[
https://issues.apache.org/jira/browse/KAFKA-3964?page=com.atlassian.jira.plugin.system.issuetabpanels:all-tabpanel
]
Ismael Juma updated KAFKA-3964:
-------------------------------
Labels: reliability (was: )
> Metadata update requests are sometimes received after LeaderAndIsrRequests
> --------------------------------------------------------------------------
>
> Key: KAFKA-3964
> URL: https://issues.apache.org/jira/browse/KAFKA-3964
> Project: Kafka
> Issue Type: Bug
> Components: controller
> Reporter: Maysam Yabandeh
> Priority: Minor
> Labels: reliability
>
> The broker needs metadata of the leader before being able to process
> LeaderAndIsrRequest from the controller. For this reason on broker startup
> the controller first sends the metadata update requests and AFTER that it
> sends the LeaderAndIsrRequests:
> {code}
> def onBrokerStartup(newBrokers: Seq[Int]) {
> info("New broker startup callback for
> %s".format(newBrokers.mkString(",")))
> val newBrokersSet = newBrokers.toSet
> // send update metadata request to all live and shutting down brokers.
> Old brokers will get to know of the new
> // broker via this update.
> // In cases of controlled shutdown leaders will not be elected when a new
> broker comes up. So at least in the
> // common controlled shutdown case, the metadata will reach the new
> brokers faster
>
> sendUpdateMetadataRequest(controllerContext.liveOrShuttingDownBrokerIds.toSeq)
> // the very first thing to do when a new broker comes up is send it the
> entire list of partitions that it is
> // supposed to host.

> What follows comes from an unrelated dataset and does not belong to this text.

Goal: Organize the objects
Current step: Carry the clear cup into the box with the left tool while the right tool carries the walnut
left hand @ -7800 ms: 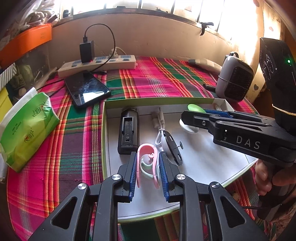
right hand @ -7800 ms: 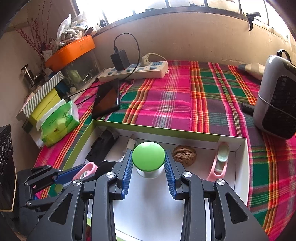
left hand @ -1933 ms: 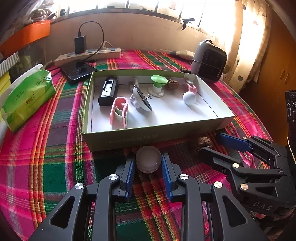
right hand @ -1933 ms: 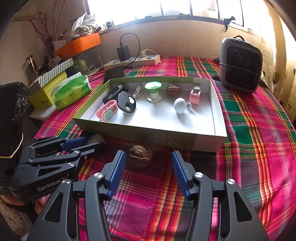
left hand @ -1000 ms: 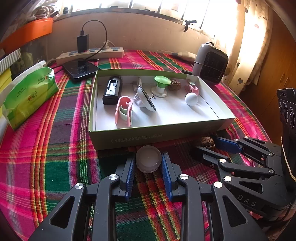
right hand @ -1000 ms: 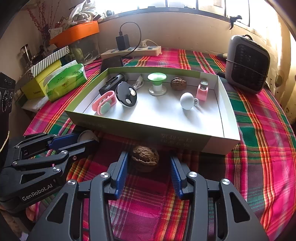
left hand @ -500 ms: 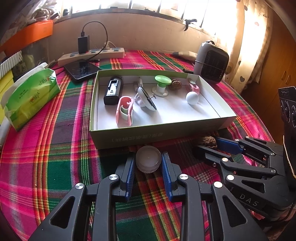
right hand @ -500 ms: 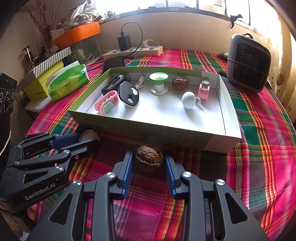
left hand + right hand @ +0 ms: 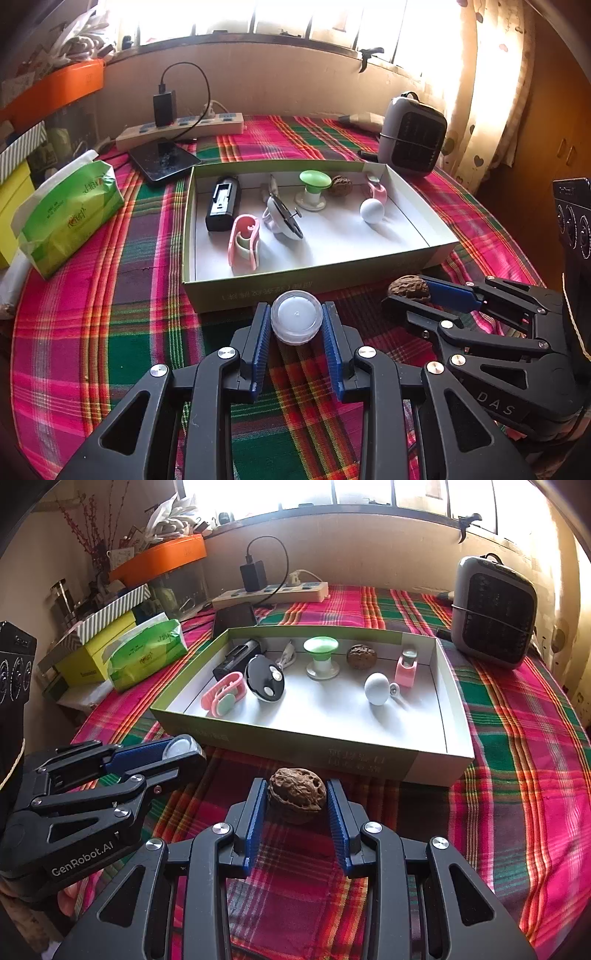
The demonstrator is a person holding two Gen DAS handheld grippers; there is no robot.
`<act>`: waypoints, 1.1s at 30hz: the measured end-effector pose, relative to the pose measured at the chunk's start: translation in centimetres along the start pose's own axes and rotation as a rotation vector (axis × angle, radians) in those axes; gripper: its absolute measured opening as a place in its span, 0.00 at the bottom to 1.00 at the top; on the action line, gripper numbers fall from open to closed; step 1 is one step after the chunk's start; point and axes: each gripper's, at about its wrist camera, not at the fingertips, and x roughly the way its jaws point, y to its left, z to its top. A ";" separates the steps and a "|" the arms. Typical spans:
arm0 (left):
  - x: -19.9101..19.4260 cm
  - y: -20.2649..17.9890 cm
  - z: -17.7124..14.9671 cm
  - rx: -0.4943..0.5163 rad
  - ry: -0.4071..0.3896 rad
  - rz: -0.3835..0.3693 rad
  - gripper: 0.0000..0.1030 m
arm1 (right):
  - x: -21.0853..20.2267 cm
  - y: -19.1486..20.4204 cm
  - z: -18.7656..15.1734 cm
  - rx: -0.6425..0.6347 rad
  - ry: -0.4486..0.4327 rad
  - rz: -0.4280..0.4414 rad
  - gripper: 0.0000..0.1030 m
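A translucent white round cap (image 9: 296,318) sits between the blue pads of my left gripper (image 9: 297,314), which is shut on it just in front of the box's near wall. My right gripper (image 9: 297,789) is shut on a brown walnut (image 9: 297,793), held slightly above the plaid cloth. In the left wrist view the right gripper (image 9: 410,292) and its walnut (image 9: 408,287) are to the right. The right wrist view has the left gripper (image 9: 177,751) at the left. A shallow green-and-white box (image 9: 332,755) lies ahead with several small items inside.
Inside the box (image 9: 258,291) lie a black device (image 9: 221,201), a pink clip (image 9: 243,240), a green knob (image 9: 314,184), another walnut (image 9: 340,184) and a white ball (image 9: 371,210). A tissue pack (image 9: 66,214), phone (image 9: 162,160), power strip (image 9: 181,127) and grey heater (image 9: 412,136) surround it.
The right gripper's jaws have closed from either side onto the walnut. The left gripper has kept its hold on the white cap and stayed in place.
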 end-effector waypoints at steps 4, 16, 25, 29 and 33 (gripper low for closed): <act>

Based on that the broker starts the high watermark
> threads for the input list of partitions
> val allReplicasOnNewBrokers =
> controllerContext.replicasOnBrokers(newBrokersSet)

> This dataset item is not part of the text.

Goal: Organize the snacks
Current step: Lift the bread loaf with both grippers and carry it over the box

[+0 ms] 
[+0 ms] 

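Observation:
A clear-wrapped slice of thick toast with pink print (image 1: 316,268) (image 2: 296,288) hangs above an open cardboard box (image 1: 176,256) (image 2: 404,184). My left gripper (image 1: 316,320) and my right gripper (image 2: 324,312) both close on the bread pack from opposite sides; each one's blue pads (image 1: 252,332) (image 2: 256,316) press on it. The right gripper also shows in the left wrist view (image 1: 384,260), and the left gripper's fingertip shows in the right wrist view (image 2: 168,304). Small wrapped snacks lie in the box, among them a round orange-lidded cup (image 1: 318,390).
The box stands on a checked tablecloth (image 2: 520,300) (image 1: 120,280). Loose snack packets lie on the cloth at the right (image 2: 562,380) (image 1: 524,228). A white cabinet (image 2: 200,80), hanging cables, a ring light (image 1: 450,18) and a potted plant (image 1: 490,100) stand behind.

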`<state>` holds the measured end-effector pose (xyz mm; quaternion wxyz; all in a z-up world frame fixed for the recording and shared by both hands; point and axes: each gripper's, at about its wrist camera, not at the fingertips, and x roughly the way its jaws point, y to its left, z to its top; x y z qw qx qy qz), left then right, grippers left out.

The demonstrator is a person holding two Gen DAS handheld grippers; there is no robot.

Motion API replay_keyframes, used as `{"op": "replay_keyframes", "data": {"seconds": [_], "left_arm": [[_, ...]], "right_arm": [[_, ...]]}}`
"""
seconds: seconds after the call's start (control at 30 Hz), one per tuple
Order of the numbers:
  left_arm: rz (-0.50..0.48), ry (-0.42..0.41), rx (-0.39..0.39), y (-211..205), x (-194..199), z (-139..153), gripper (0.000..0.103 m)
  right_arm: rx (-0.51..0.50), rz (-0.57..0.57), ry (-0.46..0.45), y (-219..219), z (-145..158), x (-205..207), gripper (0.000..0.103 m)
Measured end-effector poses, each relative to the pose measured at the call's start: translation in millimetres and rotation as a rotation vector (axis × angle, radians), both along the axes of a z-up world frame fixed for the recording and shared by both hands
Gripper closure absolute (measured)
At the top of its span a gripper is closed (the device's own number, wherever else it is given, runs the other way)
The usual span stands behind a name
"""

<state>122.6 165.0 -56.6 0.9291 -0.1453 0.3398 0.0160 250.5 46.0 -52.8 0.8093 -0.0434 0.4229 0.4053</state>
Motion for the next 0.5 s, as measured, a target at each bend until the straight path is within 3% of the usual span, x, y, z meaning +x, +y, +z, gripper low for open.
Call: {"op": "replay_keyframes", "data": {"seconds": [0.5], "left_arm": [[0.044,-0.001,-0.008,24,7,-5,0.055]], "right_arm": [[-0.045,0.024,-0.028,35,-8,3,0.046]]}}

> replicaStateMachine.handleStateChanges(allReplicasOnNewBrokers,
> OnlineReplica)
> {code}
> However this protocol is not followed when a nodes becomes the controller: it
> sends LeaderAndIsrRequests BEFORE sending the metadata update requests:
> {code}
> def onControllerFailover() {
> ...
> replicaStateMachine.startup()
> ...
> /* send partition leadership info to all live brokers */
> sendUpdateMetadataRequest(controllerContext.liveOrShuttingDownBrokerIds.toSeq)
> {code}
> ReplicaStateMachine::startup
> {code}
> def startup() {
> ...
> // move all Online replicas to Online
> handleStateChanges(controllerContext.allLiveReplicas(),
> OnlineReplica){code}
> which trigger LeaderAndIsrRequest messages.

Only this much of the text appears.